Right now, however, coffee time is up and Holly scoots back into the salon to rejoin her students. She immediately spots a young woman struggling with her blow-dryer because the client's gorgeous silver hair just won't do what it should. "Hang on a second," Holly says, stepping in and demonstrating how to make it look smooth and chic in a few easy motions. The student nods and studies her technique. Soon enough she'll be able to get the job done on her own.
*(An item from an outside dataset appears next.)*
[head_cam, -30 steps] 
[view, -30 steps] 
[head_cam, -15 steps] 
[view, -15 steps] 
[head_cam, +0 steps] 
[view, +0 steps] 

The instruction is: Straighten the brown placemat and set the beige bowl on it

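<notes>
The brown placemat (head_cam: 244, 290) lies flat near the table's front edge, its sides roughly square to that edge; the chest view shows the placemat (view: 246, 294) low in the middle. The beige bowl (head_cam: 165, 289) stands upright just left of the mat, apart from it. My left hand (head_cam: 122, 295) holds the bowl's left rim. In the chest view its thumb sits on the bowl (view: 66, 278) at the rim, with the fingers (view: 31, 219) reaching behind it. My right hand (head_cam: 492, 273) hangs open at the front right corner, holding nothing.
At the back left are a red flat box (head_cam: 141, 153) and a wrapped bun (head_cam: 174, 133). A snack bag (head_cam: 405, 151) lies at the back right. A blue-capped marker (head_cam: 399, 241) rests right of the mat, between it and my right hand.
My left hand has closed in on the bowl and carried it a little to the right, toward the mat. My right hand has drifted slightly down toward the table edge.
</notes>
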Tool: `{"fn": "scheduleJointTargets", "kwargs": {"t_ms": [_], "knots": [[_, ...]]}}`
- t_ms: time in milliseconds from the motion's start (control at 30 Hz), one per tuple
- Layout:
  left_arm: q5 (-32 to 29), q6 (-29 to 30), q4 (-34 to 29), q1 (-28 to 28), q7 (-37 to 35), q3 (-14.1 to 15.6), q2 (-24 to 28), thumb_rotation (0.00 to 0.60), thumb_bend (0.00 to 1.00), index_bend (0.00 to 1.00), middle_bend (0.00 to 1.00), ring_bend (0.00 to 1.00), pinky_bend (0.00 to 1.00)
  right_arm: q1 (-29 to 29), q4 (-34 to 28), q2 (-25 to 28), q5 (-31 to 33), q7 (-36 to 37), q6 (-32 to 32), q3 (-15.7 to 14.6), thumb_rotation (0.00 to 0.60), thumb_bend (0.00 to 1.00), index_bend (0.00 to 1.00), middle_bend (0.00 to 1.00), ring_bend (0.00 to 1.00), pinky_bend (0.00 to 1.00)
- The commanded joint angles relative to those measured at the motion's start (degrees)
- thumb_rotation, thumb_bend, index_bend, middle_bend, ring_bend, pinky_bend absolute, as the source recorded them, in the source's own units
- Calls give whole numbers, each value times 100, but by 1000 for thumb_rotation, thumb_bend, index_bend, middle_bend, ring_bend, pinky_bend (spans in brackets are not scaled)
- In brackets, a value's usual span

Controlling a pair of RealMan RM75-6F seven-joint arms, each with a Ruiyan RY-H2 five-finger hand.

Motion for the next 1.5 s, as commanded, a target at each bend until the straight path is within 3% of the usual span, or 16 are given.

And the same goes for Holly's staff in the salon next door. The plan at the moment, she says, is to make her business as healthy as possible and able to sustain itself. Then she will sell it to her stylists. Not only would this give Holly an opportunity to tackle some of her other big dreams—such as working with the local chamber of commerce to promote small business—but also it's the perfect opportunity to coach her team into pushing themselves into a new challenge. Because, she says smiling, if she can get out there and accomplish the big things, everyone can.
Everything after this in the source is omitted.